* [YOUR OBJECTIVE] Where a line holds the word "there", copy that line from the data below.

* [DATA LISTING]

::::::::

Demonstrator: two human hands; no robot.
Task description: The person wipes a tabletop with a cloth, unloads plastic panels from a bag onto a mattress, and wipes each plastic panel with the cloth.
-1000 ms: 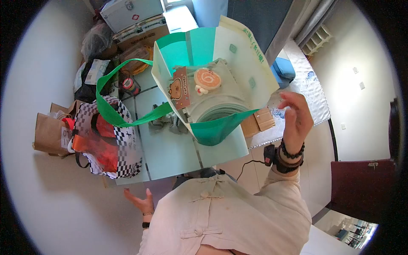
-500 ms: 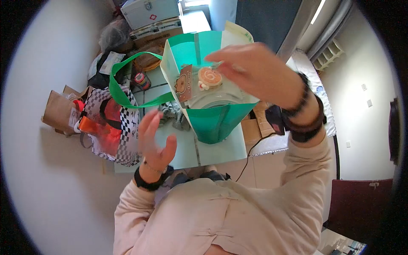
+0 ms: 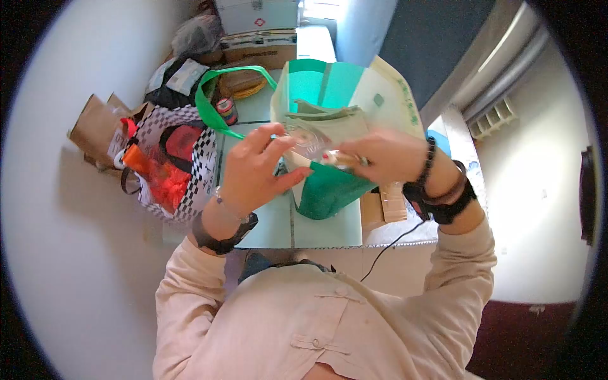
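Observation:
My right hand [image 3: 396,155], blurred, is closed around a small trinket [image 3: 337,158] with white, red and tan parts, over the front of a green and cream tote bag [image 3: 335,193]. To its left, my left hand [image 3: 256,168] is at the bag's near left rim, its thumb and fingers apart. I cannot tell whether its fingertips touch the bag. Between the hands shows a clear surface with a round brownish print [image 3: 305,138]. A folded pale item [image 3: 332,117] stands inside the bag's mouth.
A checkered bag [image 3: 206,152] with red and orange contents stands at the left beside a brown paper bag [image 3: 95,130]. A small can [image 3: 226,109], a black bag [image 3: 161,82] and a silver case [image 3: 256,16] are farther back. Cartons [image 3: 392,202] sit right of the table.
My right hand has come down and closed on the trinket, which was lying in the bag's mouth. My left hand has moved up and right to the bag's rim. The view has shifted.

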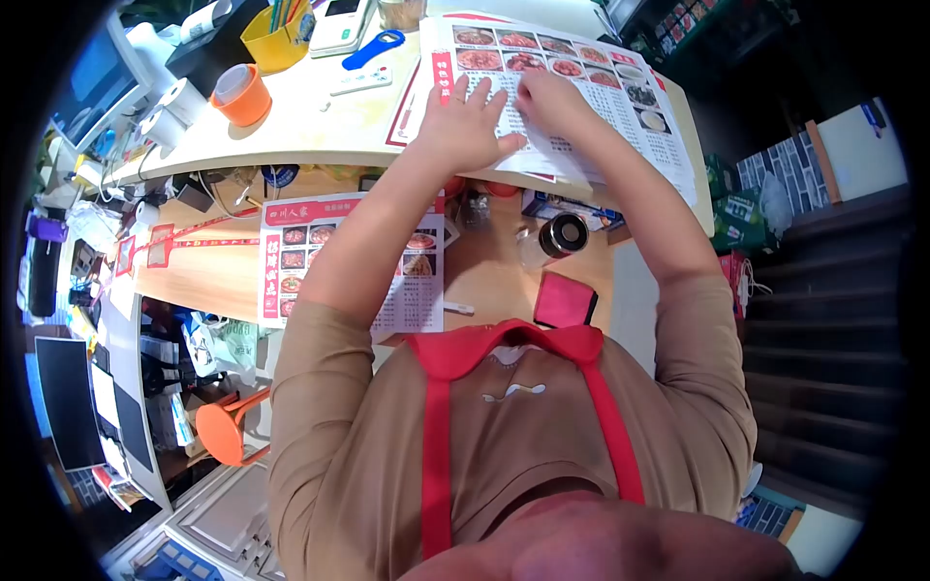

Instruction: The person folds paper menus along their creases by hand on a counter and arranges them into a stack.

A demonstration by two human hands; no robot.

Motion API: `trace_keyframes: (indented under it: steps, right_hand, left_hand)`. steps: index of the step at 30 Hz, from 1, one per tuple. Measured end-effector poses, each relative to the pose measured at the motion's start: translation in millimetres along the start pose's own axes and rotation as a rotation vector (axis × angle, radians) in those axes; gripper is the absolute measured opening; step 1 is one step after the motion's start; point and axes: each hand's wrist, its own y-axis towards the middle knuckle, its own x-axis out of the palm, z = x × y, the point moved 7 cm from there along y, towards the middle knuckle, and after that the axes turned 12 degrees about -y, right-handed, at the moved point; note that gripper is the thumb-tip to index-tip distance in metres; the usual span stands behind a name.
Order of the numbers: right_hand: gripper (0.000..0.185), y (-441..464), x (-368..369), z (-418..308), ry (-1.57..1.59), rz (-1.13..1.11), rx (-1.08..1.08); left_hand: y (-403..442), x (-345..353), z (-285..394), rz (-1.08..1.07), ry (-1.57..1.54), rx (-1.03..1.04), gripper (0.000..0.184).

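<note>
Printed menu sheets (pixel 605 111) with food photos and red headings lie stacked on the pale counter at the top. My left hand (pixel 465 129) rests on the left part of the top sheet, palm down, its fingers spread and holding nothing. Just to its right, my right hand (pixel 554 101) is curled over the same sheet, fingertips bent under near the photo rows. Whatever its fingers may hold is hidden. Another menu sheet (pixel 410 305) lies on the lower wooden shelf, partly covered by my left forearm.
On the counter are an orange cup (pixel 247 105), a yellow container (pixel 279 44), a blue opener (pixel 373 49) and a white device (pixel 339 27). A black-lidded jar (pixel 563 234) and a red-pink box (pixel 565 300) sit below. An orange stool (pixel 221 433) stands lower left.
</note>
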Motion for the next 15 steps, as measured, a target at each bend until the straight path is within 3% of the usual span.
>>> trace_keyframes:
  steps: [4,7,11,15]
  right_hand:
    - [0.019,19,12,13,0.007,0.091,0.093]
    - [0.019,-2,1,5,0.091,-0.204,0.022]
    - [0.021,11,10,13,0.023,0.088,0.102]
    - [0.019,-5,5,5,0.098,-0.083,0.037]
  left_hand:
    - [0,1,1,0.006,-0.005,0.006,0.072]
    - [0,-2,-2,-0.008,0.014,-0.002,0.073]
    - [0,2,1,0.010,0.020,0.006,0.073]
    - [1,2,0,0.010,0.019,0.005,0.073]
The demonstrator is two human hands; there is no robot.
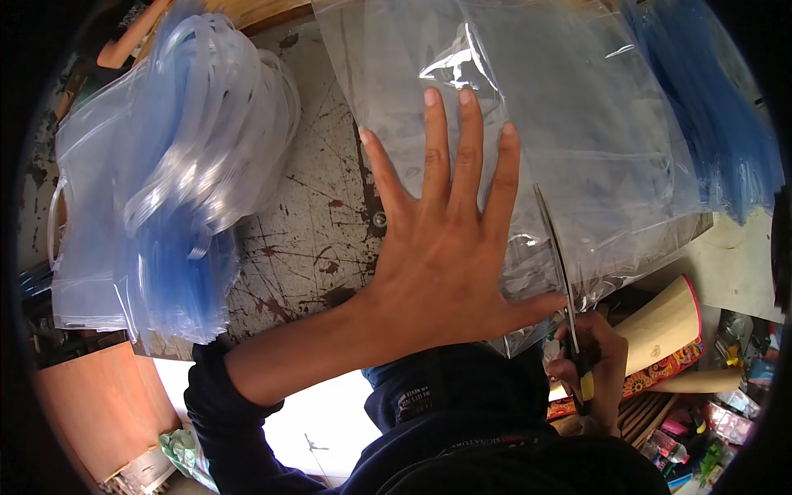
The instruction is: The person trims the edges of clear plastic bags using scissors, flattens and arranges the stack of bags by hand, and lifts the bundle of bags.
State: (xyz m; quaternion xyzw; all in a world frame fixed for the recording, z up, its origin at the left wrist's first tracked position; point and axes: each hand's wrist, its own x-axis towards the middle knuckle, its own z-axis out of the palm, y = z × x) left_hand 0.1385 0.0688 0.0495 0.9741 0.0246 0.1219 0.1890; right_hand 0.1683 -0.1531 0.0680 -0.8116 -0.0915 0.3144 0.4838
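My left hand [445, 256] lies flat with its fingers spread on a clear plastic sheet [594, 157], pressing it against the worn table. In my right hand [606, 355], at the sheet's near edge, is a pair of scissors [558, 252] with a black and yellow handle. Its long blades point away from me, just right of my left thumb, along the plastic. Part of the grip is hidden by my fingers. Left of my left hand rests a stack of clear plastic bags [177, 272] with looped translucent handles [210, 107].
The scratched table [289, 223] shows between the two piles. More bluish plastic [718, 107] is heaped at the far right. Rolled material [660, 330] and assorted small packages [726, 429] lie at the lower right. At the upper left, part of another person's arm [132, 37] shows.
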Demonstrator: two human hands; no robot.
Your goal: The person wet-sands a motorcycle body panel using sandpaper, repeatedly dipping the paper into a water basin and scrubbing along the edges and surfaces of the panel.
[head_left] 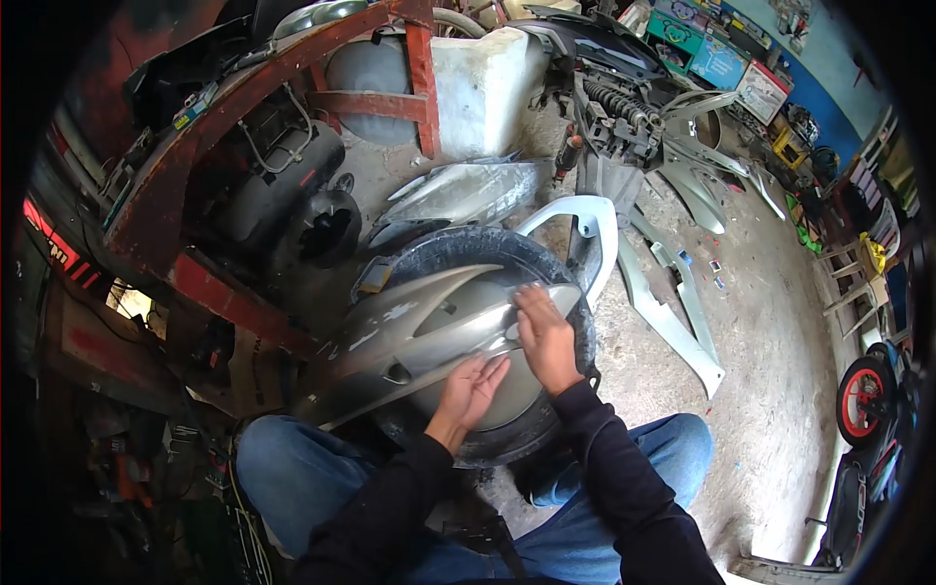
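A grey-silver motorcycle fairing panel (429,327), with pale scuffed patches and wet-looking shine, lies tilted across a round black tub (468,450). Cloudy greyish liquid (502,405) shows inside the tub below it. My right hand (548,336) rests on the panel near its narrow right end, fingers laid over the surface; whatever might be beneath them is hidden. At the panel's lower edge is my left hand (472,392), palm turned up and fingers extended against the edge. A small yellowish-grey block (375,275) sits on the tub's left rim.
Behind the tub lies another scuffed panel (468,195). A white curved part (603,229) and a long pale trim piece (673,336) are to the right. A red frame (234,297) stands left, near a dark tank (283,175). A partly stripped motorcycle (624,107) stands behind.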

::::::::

* [EXERCISE SOLUTION]
Motion API: `trace_keyframes: (indented under it: steps, right_hand, left_hand)`. steps: index of the step at 30 Hz, from 1, one per tuple. Measured end-effector poses, each relative to the pose measured at the motion's start: translation in millimetres along the start pose's own axes and rotation as a rotation vector (axis × angle, radians) in those axes; gripper is the absolute measured opening; step 1 is one step after the motion's start; point and axes: each hand's wrist, its own y-axis towards the middle knuckle, its own x-axis out of the palm, z = x × y, the point moved 7 cm from there along y, towards the middle knuckle, and after that the axes turned 12 degrees about -y, right-handed, at the moved point; note that gripper is the thumb-tip to index-tip distance in metres; the usual span stands behind a name.
The demonstrator is two human hands; there is no robot.

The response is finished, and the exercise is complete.